### EXERCISE DESCRIPTION
For the entries below, the expected answer is the line with "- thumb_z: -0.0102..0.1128", the line with "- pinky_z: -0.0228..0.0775", and every line between them, exactly as written, and nothing more.

[Stored items]
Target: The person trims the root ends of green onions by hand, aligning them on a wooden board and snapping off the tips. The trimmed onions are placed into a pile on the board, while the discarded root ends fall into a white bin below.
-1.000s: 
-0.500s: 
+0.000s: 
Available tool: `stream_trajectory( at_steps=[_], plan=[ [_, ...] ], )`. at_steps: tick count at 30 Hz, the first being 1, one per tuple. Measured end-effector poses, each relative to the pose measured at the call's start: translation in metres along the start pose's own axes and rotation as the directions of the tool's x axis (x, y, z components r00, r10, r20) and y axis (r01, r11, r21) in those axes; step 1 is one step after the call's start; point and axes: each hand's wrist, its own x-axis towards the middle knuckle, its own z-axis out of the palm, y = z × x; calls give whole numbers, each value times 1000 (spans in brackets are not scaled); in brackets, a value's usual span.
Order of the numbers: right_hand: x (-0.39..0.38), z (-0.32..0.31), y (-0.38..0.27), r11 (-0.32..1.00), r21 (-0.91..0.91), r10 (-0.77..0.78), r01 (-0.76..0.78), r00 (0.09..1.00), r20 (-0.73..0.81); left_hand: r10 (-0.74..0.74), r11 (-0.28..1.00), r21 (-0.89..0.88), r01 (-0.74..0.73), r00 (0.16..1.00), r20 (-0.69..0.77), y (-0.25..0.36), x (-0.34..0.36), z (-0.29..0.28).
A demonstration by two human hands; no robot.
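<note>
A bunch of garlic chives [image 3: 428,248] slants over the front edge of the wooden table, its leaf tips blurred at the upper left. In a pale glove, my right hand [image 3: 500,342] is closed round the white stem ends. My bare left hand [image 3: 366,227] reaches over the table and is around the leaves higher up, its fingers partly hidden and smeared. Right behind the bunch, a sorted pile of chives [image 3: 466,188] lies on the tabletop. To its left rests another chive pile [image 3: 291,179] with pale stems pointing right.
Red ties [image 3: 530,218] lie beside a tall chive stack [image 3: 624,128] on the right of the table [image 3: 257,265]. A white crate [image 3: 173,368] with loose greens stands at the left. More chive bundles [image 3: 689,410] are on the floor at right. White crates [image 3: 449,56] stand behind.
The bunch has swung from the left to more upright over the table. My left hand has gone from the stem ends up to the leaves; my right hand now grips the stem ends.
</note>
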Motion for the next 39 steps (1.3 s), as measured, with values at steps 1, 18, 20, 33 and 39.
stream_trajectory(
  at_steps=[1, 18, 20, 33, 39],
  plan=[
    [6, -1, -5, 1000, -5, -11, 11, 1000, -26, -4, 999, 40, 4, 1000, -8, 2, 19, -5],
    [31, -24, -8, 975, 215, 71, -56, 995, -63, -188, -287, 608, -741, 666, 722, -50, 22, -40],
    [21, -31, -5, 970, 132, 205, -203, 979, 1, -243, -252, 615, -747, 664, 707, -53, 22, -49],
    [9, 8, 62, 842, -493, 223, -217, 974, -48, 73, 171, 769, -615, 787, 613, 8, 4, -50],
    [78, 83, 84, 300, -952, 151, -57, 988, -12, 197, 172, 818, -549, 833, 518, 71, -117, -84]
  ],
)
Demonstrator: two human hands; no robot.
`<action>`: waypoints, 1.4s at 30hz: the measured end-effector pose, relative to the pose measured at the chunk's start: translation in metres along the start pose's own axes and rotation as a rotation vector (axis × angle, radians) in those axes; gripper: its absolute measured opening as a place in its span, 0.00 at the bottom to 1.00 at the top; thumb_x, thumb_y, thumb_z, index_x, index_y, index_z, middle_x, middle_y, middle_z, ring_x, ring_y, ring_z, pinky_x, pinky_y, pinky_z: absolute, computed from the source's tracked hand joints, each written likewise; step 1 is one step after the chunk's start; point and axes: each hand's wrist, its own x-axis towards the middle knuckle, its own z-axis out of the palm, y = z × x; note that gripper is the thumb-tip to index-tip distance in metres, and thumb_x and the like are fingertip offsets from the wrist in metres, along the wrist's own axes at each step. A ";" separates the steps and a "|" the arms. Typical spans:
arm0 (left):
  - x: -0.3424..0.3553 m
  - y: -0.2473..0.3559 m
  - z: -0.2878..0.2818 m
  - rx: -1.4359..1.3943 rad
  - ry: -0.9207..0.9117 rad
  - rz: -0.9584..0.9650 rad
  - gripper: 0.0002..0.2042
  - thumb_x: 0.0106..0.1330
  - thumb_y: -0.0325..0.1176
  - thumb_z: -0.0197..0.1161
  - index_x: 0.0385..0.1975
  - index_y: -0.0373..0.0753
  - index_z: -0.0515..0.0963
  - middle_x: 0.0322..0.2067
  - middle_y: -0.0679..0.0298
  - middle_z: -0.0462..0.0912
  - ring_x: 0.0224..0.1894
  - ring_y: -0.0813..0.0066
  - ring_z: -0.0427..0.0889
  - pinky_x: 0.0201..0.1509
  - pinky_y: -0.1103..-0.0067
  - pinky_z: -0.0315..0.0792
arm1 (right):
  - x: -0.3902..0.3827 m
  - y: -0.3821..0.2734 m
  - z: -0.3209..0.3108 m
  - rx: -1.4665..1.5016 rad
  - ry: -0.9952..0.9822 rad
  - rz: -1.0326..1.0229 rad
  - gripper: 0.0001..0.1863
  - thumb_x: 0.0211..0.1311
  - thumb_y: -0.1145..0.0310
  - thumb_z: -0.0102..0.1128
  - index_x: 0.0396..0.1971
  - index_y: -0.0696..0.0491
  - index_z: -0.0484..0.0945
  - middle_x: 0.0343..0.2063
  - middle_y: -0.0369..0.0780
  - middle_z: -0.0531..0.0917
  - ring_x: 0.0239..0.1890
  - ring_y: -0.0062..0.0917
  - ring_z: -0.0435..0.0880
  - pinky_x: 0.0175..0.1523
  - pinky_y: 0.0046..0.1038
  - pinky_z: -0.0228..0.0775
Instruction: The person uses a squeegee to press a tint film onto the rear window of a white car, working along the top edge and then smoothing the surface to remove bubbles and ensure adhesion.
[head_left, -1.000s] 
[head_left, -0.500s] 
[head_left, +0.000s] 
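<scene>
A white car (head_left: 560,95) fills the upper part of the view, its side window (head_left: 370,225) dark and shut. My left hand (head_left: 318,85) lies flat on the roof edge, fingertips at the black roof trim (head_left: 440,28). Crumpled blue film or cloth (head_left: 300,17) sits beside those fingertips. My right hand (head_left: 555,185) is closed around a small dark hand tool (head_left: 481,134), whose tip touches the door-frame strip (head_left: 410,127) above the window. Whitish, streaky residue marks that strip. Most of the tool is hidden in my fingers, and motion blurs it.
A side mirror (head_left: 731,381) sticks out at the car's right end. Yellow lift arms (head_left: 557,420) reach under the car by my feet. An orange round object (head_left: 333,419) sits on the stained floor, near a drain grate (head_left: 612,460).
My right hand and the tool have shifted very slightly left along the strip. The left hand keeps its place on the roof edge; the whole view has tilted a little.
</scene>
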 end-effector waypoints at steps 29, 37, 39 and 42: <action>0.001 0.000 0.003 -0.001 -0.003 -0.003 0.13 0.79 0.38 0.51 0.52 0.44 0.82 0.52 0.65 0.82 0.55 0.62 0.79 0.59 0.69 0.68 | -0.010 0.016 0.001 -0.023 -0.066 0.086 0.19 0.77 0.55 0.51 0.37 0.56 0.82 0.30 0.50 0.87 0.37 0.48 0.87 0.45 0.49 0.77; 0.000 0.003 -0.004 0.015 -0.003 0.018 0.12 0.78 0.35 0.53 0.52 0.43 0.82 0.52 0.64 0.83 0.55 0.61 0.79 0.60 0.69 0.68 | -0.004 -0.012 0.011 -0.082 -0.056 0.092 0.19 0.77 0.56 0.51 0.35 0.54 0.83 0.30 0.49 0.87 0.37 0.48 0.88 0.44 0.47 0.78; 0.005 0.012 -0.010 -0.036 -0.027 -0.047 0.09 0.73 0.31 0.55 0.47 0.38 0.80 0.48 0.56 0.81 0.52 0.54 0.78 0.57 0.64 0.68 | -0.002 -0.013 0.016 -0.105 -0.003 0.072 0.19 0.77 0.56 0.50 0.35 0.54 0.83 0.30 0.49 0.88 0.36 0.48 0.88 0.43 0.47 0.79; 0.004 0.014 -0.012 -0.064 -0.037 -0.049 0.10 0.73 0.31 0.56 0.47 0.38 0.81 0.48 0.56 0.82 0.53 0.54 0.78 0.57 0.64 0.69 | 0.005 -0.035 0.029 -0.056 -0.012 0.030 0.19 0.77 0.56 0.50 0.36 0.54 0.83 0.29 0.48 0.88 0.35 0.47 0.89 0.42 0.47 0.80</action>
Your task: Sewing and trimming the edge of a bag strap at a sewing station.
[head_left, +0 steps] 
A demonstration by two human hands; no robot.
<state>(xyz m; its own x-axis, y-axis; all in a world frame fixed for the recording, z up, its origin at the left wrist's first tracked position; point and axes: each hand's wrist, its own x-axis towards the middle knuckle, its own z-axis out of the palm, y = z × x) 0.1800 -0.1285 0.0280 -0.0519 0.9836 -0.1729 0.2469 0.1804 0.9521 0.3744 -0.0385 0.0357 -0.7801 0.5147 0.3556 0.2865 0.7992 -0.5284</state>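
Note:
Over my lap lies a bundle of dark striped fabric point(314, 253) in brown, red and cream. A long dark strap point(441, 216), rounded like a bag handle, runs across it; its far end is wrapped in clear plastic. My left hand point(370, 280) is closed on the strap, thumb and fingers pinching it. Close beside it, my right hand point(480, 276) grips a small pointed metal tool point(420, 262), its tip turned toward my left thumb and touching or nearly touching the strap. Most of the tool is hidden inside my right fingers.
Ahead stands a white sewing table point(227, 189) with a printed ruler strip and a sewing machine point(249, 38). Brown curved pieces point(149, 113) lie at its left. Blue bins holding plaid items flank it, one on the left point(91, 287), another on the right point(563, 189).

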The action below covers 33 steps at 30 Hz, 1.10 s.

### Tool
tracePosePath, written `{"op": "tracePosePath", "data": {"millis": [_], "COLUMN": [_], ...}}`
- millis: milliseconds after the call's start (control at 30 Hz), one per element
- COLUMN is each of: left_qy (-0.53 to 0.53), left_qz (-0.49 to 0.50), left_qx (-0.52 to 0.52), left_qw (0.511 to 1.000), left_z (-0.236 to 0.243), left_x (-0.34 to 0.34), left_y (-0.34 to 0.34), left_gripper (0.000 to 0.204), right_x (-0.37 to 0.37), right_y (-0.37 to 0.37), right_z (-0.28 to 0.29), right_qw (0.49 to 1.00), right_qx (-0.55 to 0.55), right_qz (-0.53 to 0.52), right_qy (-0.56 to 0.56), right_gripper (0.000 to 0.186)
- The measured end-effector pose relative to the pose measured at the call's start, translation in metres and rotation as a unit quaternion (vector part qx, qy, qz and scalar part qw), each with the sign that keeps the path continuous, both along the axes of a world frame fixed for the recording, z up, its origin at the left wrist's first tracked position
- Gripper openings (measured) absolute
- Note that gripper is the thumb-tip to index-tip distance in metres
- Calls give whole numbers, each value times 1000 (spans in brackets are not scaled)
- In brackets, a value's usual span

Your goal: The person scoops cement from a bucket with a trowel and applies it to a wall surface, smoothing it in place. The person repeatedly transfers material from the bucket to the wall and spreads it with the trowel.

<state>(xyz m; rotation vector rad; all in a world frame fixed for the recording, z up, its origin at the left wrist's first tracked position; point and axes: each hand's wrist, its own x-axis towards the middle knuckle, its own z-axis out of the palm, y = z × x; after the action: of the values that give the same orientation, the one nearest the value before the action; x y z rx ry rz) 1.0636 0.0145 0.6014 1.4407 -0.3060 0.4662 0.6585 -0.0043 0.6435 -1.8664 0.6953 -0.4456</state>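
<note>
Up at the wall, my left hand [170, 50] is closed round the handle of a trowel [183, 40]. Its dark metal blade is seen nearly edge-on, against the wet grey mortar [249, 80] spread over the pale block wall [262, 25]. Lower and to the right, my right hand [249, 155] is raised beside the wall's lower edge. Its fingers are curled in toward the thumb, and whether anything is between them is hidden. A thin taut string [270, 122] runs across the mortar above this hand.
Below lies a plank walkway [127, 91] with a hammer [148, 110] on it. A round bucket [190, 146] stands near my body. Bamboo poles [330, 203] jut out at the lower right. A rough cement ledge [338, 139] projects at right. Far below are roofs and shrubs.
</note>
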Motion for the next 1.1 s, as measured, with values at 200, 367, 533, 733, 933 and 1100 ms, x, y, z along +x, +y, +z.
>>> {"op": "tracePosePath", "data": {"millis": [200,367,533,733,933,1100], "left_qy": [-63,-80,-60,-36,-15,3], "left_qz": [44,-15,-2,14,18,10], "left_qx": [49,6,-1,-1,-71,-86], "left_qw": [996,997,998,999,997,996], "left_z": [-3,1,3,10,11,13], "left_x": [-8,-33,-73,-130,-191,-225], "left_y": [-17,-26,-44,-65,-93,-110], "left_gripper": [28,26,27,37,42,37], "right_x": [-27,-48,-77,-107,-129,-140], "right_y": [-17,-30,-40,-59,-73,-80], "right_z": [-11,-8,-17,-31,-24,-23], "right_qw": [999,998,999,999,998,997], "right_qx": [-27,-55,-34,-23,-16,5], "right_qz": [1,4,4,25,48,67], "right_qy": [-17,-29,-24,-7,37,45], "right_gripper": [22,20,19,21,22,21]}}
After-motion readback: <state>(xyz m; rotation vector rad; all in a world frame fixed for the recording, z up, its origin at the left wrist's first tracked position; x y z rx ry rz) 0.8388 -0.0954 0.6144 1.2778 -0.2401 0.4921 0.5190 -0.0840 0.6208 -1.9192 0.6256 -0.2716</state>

### ANSWER BOX
  - thumb_z: -0.0102..0.1128
  - index_x: 0.0396..0.1971
  - index_y: -0.0696..0.0491
  - index_z: -0.0484..0.0945
  - middle_x: 0.0343..0.2063
  - middle_y: -0.0369..0.0780
  - middle_z: -0.0531..0.0917
  - ring_x: 0.0239..0.1890
  - ring_y: -0.0062..0.0917
  - ring_z: -0.0435..0.0880
  - pinky_x: 0.0175..0.1523
  - pinky_y: 0.0046..0.1038
  - pinky_z: -0.0228..0.0775

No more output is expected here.